─── Exercise data

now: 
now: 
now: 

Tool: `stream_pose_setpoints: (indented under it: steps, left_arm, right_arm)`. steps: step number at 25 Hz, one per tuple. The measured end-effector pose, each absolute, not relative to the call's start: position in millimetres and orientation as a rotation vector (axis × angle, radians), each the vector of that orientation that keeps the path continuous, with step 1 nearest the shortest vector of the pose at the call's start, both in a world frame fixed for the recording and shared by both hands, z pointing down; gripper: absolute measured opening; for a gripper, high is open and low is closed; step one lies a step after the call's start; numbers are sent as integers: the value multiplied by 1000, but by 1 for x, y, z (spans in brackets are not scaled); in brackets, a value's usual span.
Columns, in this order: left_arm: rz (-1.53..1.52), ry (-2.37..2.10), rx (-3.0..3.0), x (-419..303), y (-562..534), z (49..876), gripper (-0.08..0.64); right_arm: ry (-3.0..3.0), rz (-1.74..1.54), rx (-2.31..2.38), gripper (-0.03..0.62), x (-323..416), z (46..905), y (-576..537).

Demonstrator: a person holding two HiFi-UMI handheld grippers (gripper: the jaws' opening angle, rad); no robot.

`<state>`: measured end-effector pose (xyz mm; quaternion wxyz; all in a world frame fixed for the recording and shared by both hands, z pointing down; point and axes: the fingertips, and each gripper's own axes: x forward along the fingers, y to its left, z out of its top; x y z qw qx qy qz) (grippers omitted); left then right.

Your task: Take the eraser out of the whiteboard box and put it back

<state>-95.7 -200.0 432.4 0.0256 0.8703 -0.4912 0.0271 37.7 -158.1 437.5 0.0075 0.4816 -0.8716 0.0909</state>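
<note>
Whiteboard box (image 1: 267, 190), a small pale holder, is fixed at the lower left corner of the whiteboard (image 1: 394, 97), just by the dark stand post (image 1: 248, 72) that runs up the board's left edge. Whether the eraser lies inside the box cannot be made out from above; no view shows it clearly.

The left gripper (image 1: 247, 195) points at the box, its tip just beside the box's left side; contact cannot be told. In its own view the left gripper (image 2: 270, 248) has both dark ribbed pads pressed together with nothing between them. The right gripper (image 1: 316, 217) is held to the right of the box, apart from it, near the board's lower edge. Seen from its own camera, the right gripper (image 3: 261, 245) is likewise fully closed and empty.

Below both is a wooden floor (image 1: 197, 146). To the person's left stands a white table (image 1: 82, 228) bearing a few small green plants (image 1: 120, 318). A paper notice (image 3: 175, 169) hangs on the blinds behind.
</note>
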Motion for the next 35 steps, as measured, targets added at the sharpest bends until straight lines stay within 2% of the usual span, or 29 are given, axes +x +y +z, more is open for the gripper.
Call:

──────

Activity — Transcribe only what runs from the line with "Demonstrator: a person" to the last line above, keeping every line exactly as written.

Your solution —
Demonstrator: a person holding two HiFi-UMI handheld grippers (gripper: the jaws' opening angle, rad); no robot.

`<state>`: measured end-effector pose (xyz mm; quaternion wxyz; all in a world frame fixed for the recording and shared by both hands, z pointing down; point and axes: the fingertips, and each gripper's own axes: x forward along the fingers, y to its left, z out of its top; x y z qw qx qy qz) (grippers omitted); left then right.

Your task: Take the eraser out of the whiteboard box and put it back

<state>-95.7 -200.0 432.4 0.0256 0.8703 -0.4912 0.0271 37.7 -158.1 437.5 0.0075 0.4816 -0.8716 0.0909</state>
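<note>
Whiteboard box (image 1: 267, 190), a small pale holder, is fixed at the lower left corner of the whiteboard (image 1: 394, 97), just by the dark stand post (image 1: 248, 72) that runs up the board's left edge. Whether the eraser lies inside the box cannot be made out from above; no view shows it clearly.

The left gripper (image 1: 247, 195) points at the box, its tip just beside the box's left side; contact cannot be told. In its own view the left gripper (image 2: 270, 248) has both dark ribbed pads pressed together with nothing between them. The right gripper (image 1: 316, 217) is held to the right of the box, apart from it, near the board's lower edge. Seen from its own camera, the right gripper (image 3: 261, 245) is likewise fully closed and empty.

Below both is a wooden floor (image 1: 197, 146). To the person's left stands a white table (image 1: 82, 228) bearing a few small green plants (image 1: 120, 318). A paper notice (image 3: 175, 169) hangs on the blinds behind.
</note>
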Motion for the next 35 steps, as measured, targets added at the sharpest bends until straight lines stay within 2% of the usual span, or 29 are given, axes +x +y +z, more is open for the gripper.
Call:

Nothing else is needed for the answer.